The filtration fraction is a conceptual tool for reasoning about how changes in renal blood flow and arteriolar tone affect filtration and the forces governing tubular reabsorption. This entry presents the concept for reference; it does not provide clinical thresholds or management guidance.

Evidence & guidelines

The hemodynamic behaviour described here is grounded in direct micropuncture measurements of glomerular pressures and flows (brenner-1971; robertson-1972), interpreted within the clearance framework of classical renal physiology (smith-1951).

History

The ratio of GFR to renal plasma flow was defined within the clearance methods of mid-twentieth-century renal physiology (smith-1951).

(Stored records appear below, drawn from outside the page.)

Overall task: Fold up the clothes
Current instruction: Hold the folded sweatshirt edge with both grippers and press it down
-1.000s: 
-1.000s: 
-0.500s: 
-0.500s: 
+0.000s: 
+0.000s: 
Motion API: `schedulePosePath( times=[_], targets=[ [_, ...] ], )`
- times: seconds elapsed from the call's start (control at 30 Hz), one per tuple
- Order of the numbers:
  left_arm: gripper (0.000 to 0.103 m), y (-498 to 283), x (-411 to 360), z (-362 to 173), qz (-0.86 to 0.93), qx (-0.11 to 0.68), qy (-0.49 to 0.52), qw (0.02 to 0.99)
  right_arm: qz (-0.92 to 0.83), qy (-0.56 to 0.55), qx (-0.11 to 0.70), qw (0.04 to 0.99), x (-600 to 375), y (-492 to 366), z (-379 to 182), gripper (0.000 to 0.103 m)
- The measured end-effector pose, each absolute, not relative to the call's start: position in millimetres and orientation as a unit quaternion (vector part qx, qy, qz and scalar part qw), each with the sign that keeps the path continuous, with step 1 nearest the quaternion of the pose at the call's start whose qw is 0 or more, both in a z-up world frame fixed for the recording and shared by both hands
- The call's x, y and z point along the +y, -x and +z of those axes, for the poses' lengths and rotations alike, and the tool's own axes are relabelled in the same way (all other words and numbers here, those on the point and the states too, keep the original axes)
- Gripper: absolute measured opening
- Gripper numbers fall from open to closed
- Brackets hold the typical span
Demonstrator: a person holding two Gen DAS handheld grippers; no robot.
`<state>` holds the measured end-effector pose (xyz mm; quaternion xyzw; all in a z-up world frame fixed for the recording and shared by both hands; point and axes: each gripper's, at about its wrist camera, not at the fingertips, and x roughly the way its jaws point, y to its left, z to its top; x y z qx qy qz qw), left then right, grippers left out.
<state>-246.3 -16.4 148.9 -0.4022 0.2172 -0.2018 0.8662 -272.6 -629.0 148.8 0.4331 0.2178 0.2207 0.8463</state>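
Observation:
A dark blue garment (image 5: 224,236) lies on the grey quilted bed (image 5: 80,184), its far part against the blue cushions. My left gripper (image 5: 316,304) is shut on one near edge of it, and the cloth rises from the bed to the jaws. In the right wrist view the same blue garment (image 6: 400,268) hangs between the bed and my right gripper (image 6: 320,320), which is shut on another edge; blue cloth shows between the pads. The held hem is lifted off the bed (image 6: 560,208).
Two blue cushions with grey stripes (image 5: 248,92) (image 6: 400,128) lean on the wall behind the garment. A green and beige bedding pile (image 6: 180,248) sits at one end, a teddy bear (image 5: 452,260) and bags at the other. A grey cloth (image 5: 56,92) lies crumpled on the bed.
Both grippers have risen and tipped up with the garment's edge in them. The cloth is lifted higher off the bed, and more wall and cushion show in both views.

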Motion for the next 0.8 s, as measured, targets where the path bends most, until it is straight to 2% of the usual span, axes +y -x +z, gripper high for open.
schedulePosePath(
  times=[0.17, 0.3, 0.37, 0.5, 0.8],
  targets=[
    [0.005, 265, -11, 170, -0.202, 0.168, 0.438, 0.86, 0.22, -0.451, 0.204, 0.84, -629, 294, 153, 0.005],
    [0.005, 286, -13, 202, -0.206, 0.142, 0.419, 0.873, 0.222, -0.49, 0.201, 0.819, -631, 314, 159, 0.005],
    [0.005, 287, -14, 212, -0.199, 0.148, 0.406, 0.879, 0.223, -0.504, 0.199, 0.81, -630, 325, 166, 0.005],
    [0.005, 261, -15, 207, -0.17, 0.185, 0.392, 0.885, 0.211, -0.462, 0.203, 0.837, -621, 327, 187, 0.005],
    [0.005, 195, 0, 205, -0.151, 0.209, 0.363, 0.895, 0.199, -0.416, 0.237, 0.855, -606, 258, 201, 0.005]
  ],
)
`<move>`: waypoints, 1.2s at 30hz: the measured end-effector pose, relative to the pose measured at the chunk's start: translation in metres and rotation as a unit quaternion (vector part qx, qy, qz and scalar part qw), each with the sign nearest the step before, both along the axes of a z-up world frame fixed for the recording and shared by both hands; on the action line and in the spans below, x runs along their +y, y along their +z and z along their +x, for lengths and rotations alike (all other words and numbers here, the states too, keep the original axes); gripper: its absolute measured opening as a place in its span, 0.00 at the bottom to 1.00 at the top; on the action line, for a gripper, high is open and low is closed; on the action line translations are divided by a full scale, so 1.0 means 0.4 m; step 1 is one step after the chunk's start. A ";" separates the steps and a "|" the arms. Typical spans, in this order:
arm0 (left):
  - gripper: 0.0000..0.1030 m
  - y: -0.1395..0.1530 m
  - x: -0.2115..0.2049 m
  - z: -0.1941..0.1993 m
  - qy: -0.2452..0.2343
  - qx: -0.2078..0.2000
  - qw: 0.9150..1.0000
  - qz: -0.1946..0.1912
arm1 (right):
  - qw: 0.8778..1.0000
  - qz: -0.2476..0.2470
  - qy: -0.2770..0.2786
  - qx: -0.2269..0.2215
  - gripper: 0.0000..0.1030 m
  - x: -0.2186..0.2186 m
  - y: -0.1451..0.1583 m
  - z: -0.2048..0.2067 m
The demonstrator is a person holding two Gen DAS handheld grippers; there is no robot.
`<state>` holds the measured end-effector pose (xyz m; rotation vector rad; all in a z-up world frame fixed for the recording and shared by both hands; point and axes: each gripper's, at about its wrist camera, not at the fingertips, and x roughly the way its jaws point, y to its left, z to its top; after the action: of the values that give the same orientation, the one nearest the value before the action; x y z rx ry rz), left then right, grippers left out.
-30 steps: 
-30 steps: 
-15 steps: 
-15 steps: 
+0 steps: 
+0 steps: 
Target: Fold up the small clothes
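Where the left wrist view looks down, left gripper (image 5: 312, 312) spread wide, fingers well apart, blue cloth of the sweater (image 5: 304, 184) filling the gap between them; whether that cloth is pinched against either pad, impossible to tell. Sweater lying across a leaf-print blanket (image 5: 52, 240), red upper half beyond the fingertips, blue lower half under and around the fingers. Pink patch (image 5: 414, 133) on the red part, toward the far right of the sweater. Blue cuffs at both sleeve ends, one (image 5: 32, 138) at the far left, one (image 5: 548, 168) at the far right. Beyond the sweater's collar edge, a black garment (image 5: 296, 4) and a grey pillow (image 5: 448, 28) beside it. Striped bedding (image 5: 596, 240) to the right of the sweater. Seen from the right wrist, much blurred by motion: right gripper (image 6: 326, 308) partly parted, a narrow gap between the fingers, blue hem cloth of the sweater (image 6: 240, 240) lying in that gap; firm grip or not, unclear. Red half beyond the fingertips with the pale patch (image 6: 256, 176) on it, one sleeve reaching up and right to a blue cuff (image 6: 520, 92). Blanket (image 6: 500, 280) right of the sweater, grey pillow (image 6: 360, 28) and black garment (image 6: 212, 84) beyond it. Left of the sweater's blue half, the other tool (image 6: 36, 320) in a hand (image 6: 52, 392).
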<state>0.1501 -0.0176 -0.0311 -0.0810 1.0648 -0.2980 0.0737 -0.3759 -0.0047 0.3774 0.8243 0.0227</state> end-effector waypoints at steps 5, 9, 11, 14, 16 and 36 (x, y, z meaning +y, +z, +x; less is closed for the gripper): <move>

Its hemodynamic determinants were clarified when micropuncture studies of the rat glomerulus measured the pressures and flows that set single-nephron filtration and showed how arteriolar resistance and autoregulation shape the proportion of plasma filtered (brenner-1971; robertson-1972).

Key figures

  • Homer W. Smith
  • Barry M. Brenner
  • Channing R. Robertson

Related topics

Seminal works

  • smith-1951
  • brenner-1971
  • robertson-1972

Frequently asked questions

How is the filtration fraction calculated?
It is the glomerular filtration rate divided by the renal plasma flow (FF = GFR / RPF), expressed as a fraction or percentage of plasma that is filtered.
Why does efferent arteriolar constriction tend to raise the filtration fraction?
Constricting the efferent arteriole raises pressure in the glomerular capillaries while reducing plasma flow through them, so a larger fraction of the plasma that does flow through is filtered.